大学紹介

新年のご挨拶 -学長 河合 久-

2025年01月01日

学長 河合 久

 皆様におかれましては、お健やかに新年を迎えられたこととお慶び申し上げます。2025年の年頭にあたり、学長より謹んでご挨拶を申し上げます。

 法学部の都心移転と7年に1度の機関別認証評価が一段落して迎えた昨年は、本学の将来を眺望する新たな視点が萌芽した年でした。例えば、世界に存在感を示すに足る包括的な国際化と研究支援体制に関する全学方針が示されました。また、スポーツ情報学部(仮称)と情報農学部(仮称)の新学部構想において、これまで人文・社会科学系学部のみで構成されていた多摩キャンパスに理系要素を組み入れることによって、学問領域の拡大と文理融合型教育を展開する可能性が現実味を帯びてきました。

 昨年のこうした取組は、深刻な人口減少問題を抱える日本社会にイノベーションをもたらす人材を育てるべきとされる、高等教育機関への国や社会からの負託に応えるために、崇高な理想の下に導入可能な新たな方策を全学的に共有した段階であったと位置づけることができます。
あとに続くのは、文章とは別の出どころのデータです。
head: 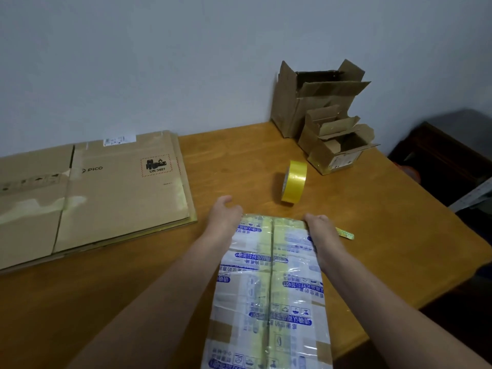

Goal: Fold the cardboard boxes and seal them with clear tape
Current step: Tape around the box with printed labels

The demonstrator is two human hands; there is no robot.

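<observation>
Because the head camera's frame ended at the bottom edge, the near end of the taped box (269,283) was cut off, and both forearms ran out of view there too. The blue print on its wrapping was too blurred to read. The fingertips of the right hand (319,227) were hidden past the box's far right corner, and the fingertips of the left hand (223,217) were turned away from the camera, so its hold could not be judged. On the wooden table (133,288) a yellowish tape roll (294,181) stood on edge just beyond the hands, with a short loose strip of tape (344,233) lying beside the right hand. A flattened carton (93,198) lay well to the left, and a tall open box (308,102) and a small open box (338,147) stood at the far right against the wall. The taped box lay flat between the forearms. The right fingers curled over its far right corner, gripping it; the left fingers were loosely bent at the far left corner, thumb raised apart.
</observation>
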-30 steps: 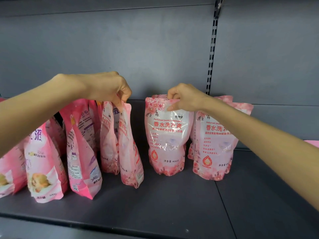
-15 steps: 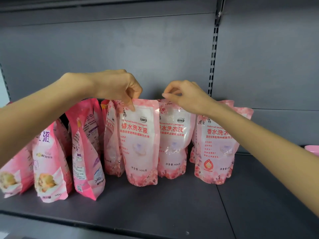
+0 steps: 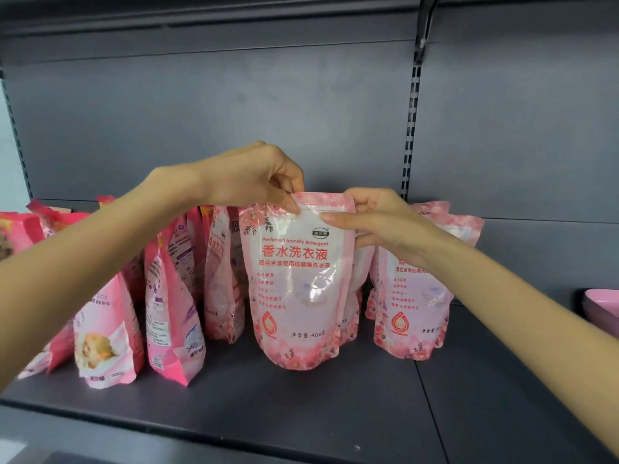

 それらに関連し、一昨年から昨年にかけて、文部科学省の「大学・高専機能強化支援事業」、科学技術振興機構(JST)の「次世代研究者挑戦的研究プログラム」、そして、東京都の「大学発スタートアップ創出支援事業(タイプⅡ 環境構築型)」に採択されたことは、本学の教育・研究・社会貢献活動が高く評価された証左であり、本学に対する大きな期待の表れであると理解しています。

 さて、本年は「Chuo Vision 2025」の最終年度であると共に、創立150周年に当たる2035年の学校法人中央大学のあるべき姿を想定した次期中長期計画「Chuo Vision 2035」を策定する年でもあります。節目の一年となるとはいえ、2026年度の理工学部再編、2027年度の新学部創設という大きな構造改革を控え、本年は、連続性が求められる事業についてはその定着化を図る一年、また、検討の継続が必要な事項についてはその精緻化・具体化を図る一年にすべきでしょう。

 学長の姿勢を改めて申し述べるとすれば、「未来に向けた本学のチャレンジは、伝統と実績に裏付けられた質の高い教育を展開している各学部・大学院および各研究所の弛まぬ変革を基本としつつ、それぞれの底力を結集し、全ての教育研究機関の努力を全学的な教育力、研究力、社会貢献力のいっそうの向上に結びつけ、さらに開かれた中央大学を目指す」ということです。そのうえで、本年、特に強調したい事項は以下の4点です。

 第一に、本学の「Chuo Global-X」構想に盛り込まれた包括的な国際化に向けた事業を定着させ、また、研究力強化に向けた研究支援体制方針を実施に移すための基盤を順次整えることです。

 第二に、大学院改革の推進です。今後の大学院改革を構想し、推進していくことを目的として、学長の下に新たに設置した中央大学大学院改革推進委員会を中心に、博士後期課程における研究職を含む多様なキャリアパスを想定した高度専門職業人養成に通じるような博士前期課程における教育・研究の改革の実現を目指します。

 第三に、地域・地方の教育研究機関との実質的連携の推進です。大学の所在地周辺だけでなく、人口減少や地場産業の低迷に苦しむ地域との連携による当該地域の発展に資する貢献が大学に期待されていることに鑑み、本学が培ってきた研究成果だけでなく、アントレプレナー精神を備えた学生のアイデアを当該地域に実装できるような、斬新な地域共創モデルを稼働するプラットホームの構築を目指します。

 第四に、教育・研究DXを推進するグランドデザインの策定です。学内における組織の壁を越えた相互連携を一層強化し、教育研究活動にかかわる支援が均一に享受できる体制の確立こそが教育・研究DXの到達点であるとの認識に立って、事務機能の見直しと業務全体の最適化を図り、学生と教職員が情報ストレスから解放されるスマートキャンパスを目指すために、新たな検討組織の設置を視野に入れて、検討を加速します。

 中央大学の輝かしい未来を創造するためには、これまで以上に教職協働による創発力を発揮すること、そして学生の有意義な大学生活を期するために、卒業生ならびにご父母との連携をさらに強めていくことが肝要かと考えております。皆様におかれましては、本学のこうした不断の前進についてご理解賜り、あるいは共に歩んでいただきながら、本年が素晴らしい一年となりますことを心からお祈り申し上げます。